Brief
Excluding all pictures, please output the listing exactly.

=== Data section ===

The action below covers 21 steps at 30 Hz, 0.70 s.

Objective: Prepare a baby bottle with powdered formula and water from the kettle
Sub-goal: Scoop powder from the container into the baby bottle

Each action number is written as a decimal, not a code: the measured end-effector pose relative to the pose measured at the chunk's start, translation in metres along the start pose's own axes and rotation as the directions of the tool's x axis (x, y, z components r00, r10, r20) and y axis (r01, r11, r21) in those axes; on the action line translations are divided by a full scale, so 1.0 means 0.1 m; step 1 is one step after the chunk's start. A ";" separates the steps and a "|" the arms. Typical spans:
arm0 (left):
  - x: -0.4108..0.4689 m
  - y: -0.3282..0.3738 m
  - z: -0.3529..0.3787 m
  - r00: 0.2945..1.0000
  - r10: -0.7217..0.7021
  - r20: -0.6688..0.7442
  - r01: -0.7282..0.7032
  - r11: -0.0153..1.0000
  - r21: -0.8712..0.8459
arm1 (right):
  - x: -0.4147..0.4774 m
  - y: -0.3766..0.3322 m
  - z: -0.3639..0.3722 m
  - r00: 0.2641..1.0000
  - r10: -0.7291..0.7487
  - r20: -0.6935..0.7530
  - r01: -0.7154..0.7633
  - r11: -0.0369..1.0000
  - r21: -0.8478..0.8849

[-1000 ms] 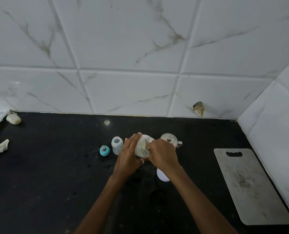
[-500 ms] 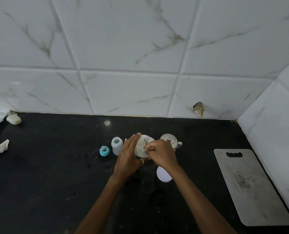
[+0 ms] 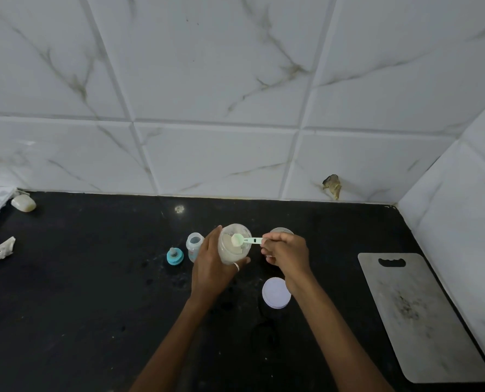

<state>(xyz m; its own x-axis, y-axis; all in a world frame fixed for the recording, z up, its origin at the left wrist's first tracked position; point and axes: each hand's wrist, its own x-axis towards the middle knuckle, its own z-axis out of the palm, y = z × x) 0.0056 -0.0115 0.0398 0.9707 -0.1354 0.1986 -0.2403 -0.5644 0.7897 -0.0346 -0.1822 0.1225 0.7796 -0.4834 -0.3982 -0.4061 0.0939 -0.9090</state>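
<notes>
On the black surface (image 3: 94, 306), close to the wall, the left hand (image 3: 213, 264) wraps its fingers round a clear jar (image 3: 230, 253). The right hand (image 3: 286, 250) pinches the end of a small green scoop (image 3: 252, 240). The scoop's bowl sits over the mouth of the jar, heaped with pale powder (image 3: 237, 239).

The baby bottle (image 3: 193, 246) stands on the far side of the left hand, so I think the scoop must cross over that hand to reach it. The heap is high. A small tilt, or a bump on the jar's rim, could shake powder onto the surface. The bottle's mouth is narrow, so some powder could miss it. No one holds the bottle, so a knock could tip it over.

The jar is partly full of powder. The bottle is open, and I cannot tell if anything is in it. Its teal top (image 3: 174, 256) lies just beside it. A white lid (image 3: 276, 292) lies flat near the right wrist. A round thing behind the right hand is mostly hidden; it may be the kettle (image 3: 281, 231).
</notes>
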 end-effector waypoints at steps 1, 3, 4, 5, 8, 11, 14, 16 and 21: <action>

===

Answer to the exercise
The action below covers 21 steps at 30 Hz, 0.70 s.

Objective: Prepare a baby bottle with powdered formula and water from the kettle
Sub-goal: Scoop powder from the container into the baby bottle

Each action number is written as a decimal, not a code: the measured end-effector pose relative to the pose measured at the chunk's start, translation in metres along the start pose's own axes and rotation as the directions of the tool's x axis (x, y, z components r00, r10, r20) and y axis (r01, r11, r21) in those axes; on the action line translations are divided by a full scale, so 1.0 means 0.1 m; step 1 is one step after the chunk's start. A ";" separates the steps and a "|" the arms. Typical spans:
arm0 (left):
  - x: -0.4108..0.4689 m
  - y: -0.3282..0.3738 m
  - z: -0.3529..0.3787 m
  - r00: 0.2945..1.0000
  - r10: -0.7217..0.7021
  - r20: -0.6688..0.7442
  - r01: -0.7282..0.7032
  - r11: -0.0153..1.0000
  - r21: -0.8712..0.8459
arm1 (right):
  - x: -0.4147..0.4774 m
  - y: -0.3766..0.3322 m
  - z: -0.3639..0.3722 m
  - r00: 0.2641..1.0000
  - r10: -0.7291..0.7487
  - r20: -0.6935..0.7530
  - r01: -0.7154..0.7633
  - r11: -0.0369..1.0000
  - r21: -0.8478..0.8849

[-1000 ms] 
[-500 ms] 
[+0 ms] 

<state>(xyz m; its own x-axis, y-axis; all in a world frame fixed for the recording, z up, its origin at the left wrist's first tracked position; point and axes: each hand's wrist, its own x-axis towards the middle knuckle, its own z-axis out of the palm, y = z × x) 0.0056 -0.0115 0.0398 0.9707 -0.1354 0.1986 -0.2403 -0.5644 0.7897 -0.0346 -0.1822 0.1225 0.7796 -0.4834 -0.3982 -0.4061 0.0939 -0.9090</state>
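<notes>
On the black surface (image 3: 94, 306), close to the wall, the left hand (image 3: 213, 264) wraps its fingers round a clear jar (image 3: 230, 253). The right hand (image 3: 286, 250) pinches the end of a small green scoop (image 3: 252, 240). The scoop's bowl sits over the mouth of the jar, heaped with pale powder (image 3: 237, 239).

The baby bottle (image 3: 193, 246) stands on the far side of the left hand, so I think the scoop must cross over that hand to reach it. The heap is high. A small tilt, or a bump on the jar's rim, could shake powder onto the surface. The bottle's mouth is narrow, so some powder could miss it. No one holds the bottle, so a knock could tip it over.

The jar is partly full of powder. The bottle is open, and I cannot tell if anything is in it. Its teal top (image 3: 174, 256) lies just beside it. A white lid (image 3: 276, 292) lies flat near the right wrist. A round thing behind the right hand is mostly hidden; it may be the kettle (image 3: 281, 231).
</notes>
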 end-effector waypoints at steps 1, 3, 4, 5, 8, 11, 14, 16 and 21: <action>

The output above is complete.